_AIM OF THE EXERCISE:_
The required answer is the data below, restated word for word with images omitted.

═══ DATA EXCERPTS

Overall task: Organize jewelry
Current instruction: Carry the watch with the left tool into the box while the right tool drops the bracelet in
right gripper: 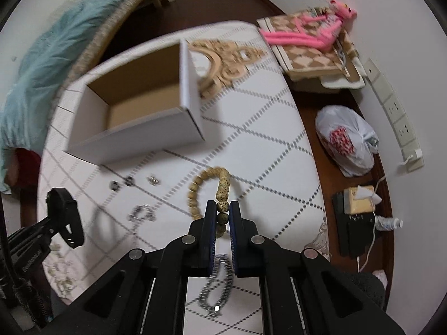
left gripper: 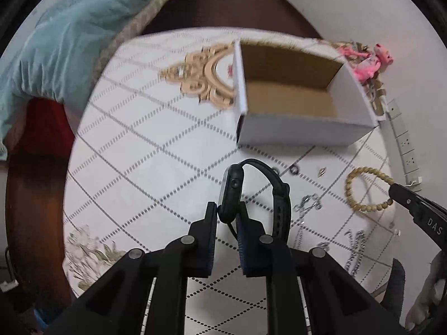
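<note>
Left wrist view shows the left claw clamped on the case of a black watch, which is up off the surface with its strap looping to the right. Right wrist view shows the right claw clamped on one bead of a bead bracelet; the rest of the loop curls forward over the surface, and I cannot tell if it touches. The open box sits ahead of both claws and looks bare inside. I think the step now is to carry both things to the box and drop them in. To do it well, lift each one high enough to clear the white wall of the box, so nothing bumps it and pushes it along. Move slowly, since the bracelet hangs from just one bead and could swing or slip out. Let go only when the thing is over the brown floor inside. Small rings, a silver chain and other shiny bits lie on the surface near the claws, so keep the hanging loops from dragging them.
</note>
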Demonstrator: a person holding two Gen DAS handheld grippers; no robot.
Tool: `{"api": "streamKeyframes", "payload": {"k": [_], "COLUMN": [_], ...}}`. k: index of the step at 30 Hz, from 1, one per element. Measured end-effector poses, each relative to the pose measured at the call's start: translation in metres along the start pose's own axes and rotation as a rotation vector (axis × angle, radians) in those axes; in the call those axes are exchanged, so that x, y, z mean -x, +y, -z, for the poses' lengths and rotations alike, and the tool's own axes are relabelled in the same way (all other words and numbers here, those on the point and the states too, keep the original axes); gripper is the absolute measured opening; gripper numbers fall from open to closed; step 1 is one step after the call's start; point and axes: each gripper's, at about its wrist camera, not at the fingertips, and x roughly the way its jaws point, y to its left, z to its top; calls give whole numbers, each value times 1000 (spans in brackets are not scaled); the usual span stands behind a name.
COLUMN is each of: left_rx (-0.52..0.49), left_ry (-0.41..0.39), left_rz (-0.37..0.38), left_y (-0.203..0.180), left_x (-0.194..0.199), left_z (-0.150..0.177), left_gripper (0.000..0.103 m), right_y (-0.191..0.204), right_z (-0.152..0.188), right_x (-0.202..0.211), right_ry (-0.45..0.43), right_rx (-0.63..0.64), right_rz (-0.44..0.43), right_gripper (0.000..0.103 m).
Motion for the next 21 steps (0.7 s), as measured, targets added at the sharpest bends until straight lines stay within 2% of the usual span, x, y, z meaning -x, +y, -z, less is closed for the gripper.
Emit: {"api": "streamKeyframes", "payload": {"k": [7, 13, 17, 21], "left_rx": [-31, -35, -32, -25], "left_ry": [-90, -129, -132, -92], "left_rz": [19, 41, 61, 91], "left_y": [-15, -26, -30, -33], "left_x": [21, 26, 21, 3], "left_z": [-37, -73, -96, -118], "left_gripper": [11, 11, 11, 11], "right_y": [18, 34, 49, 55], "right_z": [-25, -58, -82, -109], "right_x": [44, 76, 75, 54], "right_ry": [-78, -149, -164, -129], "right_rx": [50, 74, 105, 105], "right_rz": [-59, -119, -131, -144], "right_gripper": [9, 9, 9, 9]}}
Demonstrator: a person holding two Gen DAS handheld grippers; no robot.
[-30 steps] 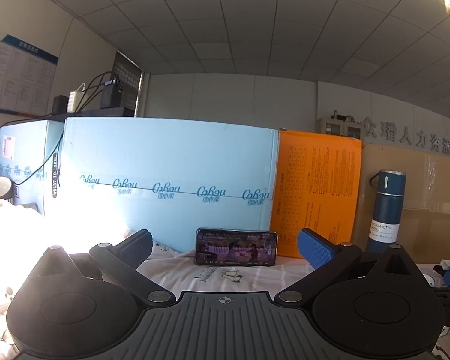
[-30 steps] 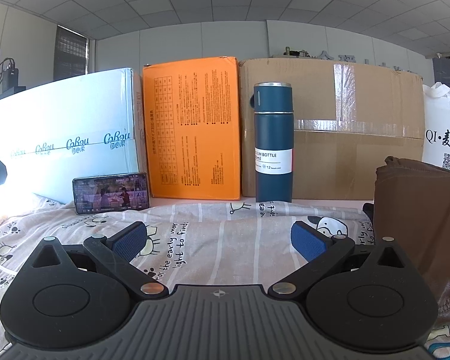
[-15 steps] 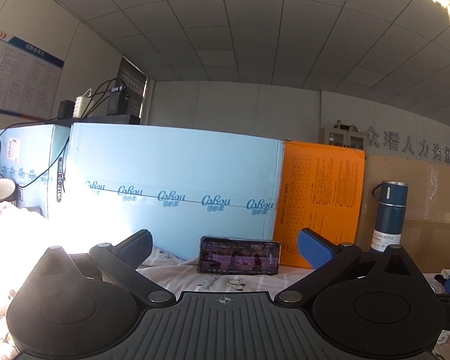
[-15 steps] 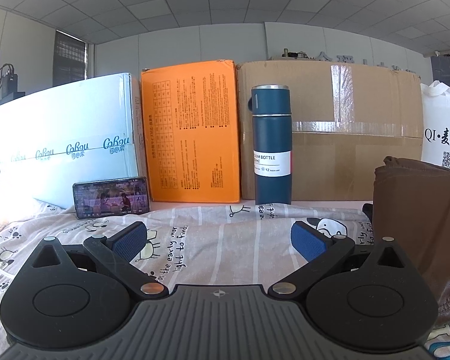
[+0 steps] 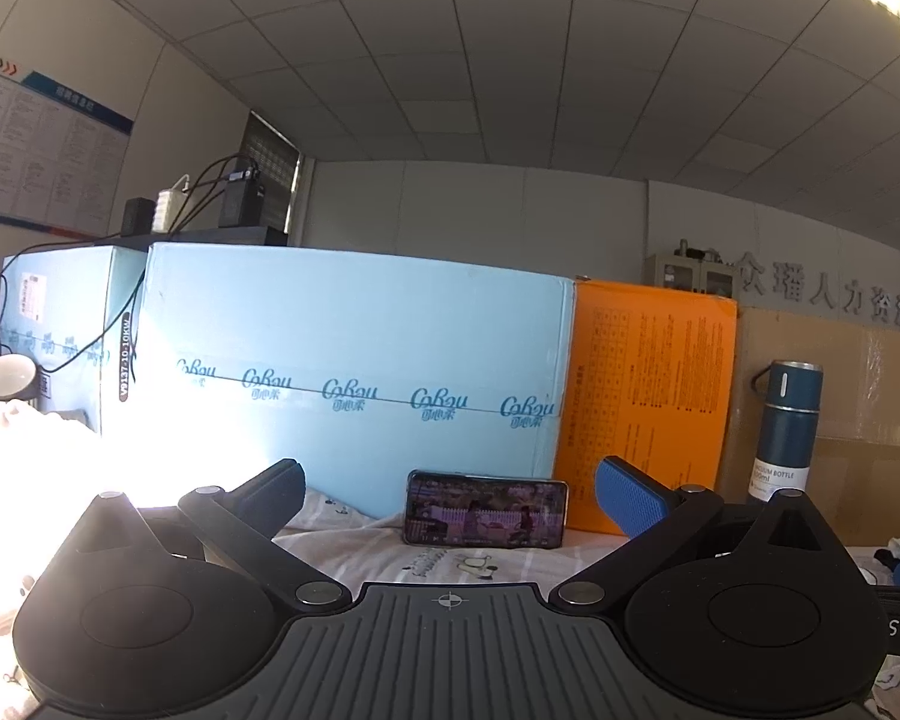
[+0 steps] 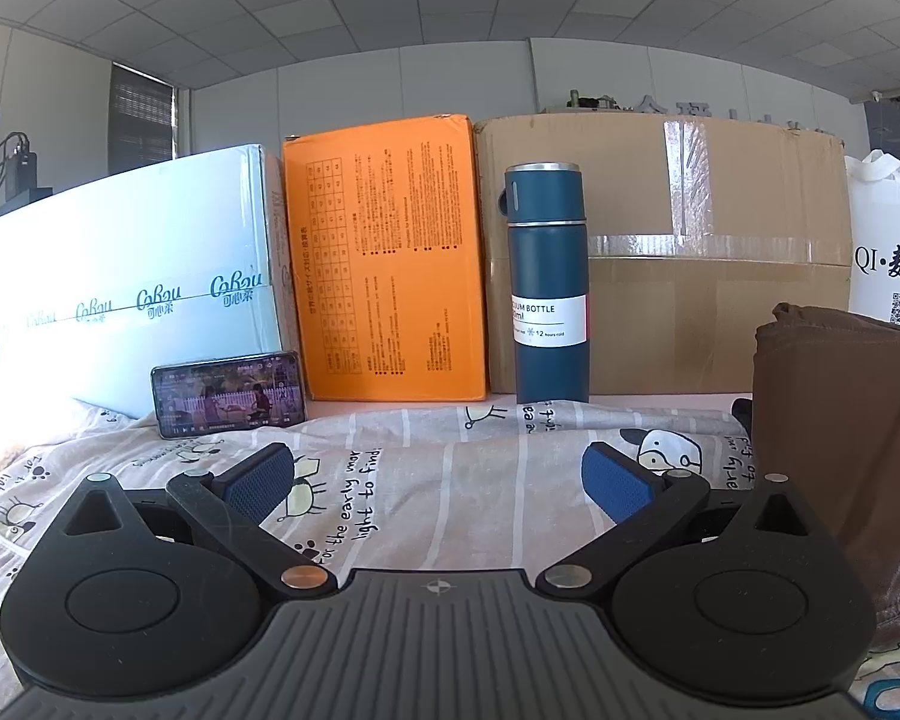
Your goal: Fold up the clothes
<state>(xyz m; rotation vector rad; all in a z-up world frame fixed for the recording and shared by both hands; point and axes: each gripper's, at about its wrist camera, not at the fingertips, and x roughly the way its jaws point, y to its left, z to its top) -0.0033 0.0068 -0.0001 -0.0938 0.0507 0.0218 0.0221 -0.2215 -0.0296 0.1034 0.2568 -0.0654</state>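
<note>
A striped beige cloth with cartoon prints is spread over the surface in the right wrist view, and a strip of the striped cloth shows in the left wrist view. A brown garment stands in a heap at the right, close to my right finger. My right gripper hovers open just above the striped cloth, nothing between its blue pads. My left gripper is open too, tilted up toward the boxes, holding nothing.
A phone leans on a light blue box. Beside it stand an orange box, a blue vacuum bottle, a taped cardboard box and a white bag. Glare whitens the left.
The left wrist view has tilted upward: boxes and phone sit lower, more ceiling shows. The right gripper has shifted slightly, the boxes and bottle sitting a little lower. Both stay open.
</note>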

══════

_EXERCISE SOLUTION:_
Overall task: Organize jewelry
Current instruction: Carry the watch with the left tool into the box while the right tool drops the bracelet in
right gripper: 
left gripper: 
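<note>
Left wrist view shows the left claw clamped on the case of a black watch, which is up off the surface with its strap looping to the right. Right wrist view shows the right claw clamped on one bead of a bead bracelet; the rest of the loop curls forward over the surface, and I cannot tell if it touches. The open box sits ahead of both claws and looks bare inside. I think the step now is to carry both things to the box and drop them in. To do it well, lift each one high enough to clear the white wall of the box, so nothing bumps it and pushes it along. Move slowly, since the bracelet hangs from just one bead and could swing or slip out. Let go only when the thing is over the brown floor inside. Small rings, a silver chain and other shiny bits lie on the surface near the claws, so keep the hanging loops from dragging them.
</note>
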Demonstrator: a person holding two Gen DAS handheld grippers; no robot.
Tool: `{"api": "streamKeyframes", "payload": {"k": [_], "COLUMN": [_], ...}}`. k: index of the step at 30 Hz, from 1, one per element. Measured end-effector poses, each relative to the pose measured at the call's start: translation in metres along the start pose's own axes and rotation as a rotation vector (axis × angle, radians) in those axes; in the call those axes are exchanged, so that x, y, z mean -x, +y, -z, for the poses' lengths and rotations alike, and the tool's own axes are relabelled in the same way (all other words and numbers here, those on the point and the states too, keep the original axes); gripper is the absolute measured opening; gripper numbers fall from open to closed; step 1 is one step after the call's start; point and axes: each gripper's, at about its wrist camera, not at the fingertips, and x roughly the way its jaws point, y to its left, z to its top; calls give whole numbers, each value times 1000 (spans in brackets are not scaled); the usual span stands behind a name.
COLUMN is each of: left_rx (-0.52..0.49), left_ry (-0.41..0.39), left_rz (-0.37..0.38), left_y (-0.203..0.180), left_x (-0.194..0.199), left_z (-0.150..0.177), left_gripper (0.000..0.103 m), right_y (-0.191..0.204), right_z (-0.152..0.188), right_x (-0.202..0.211), right_ry (-0.45..0.43), right_rx (-0.63..0.64), right_rz (-0.44..0.43), right_gripper (0.000..0.103 m).
Motion for the next 21 steps (0.7 s), as measured, targets added at the sharpest bends until straight lines stay within 2% of the usual span, x, y, z meaning -x, +y, -z, less is closed for the gripper.
Emit: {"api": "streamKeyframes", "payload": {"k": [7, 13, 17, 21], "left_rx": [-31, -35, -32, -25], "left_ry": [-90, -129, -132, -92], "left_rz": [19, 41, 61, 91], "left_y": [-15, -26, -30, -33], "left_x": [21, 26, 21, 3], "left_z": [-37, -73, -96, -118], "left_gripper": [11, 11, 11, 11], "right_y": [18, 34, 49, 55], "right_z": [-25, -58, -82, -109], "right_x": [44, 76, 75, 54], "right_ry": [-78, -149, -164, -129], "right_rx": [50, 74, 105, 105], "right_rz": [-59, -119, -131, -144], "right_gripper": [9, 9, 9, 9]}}
Demonstrator: a person holding two Gen DAS handheld grippers; no robot.
[-30 steps] 
[-30 steps] 
[-15 steps] 
[-15 steps] 
[+0 steps] 
[+0 steps] 
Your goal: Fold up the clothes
<state>(xyz m; rotation vector rad; all in a z-up world frame fixed for the recording and shared by both hands; point and axes: each gripper's, at about its wrist camera, not at the fingertips, and x roughly the way its jaws point, y to its left, z to its top) -0.0033 0.0068 -0.0001 -0.0938 0.0507 0.0218 0.0221 -0.2215 -0.0296 0.1034 0.2568 -0.0654</state>
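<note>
A striped beige cloth with cartoon prints is spread over the surface in the right wrist view, and a strip of the striped cloth shows in the left wrist view. A brown garment stands in a heap at the right, close to my right finger. My right gripper hovers open just above the striped cloth, nothing between its blue pads. My left gripper is open too, tilted up toward the boxes, holding nothing.
A phone leans on a light blue box. Beside it stand an orange box, a blue vacuum bottle, a taped cardboard box and a white bag. Glare whitens the left.
The left wrist view has tilted upward: boxes and phone sit lower, more ceiling shows. The right gripper has shifted slightly, the boxes and bottle sitting a little lower. Both stay open.
</note>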

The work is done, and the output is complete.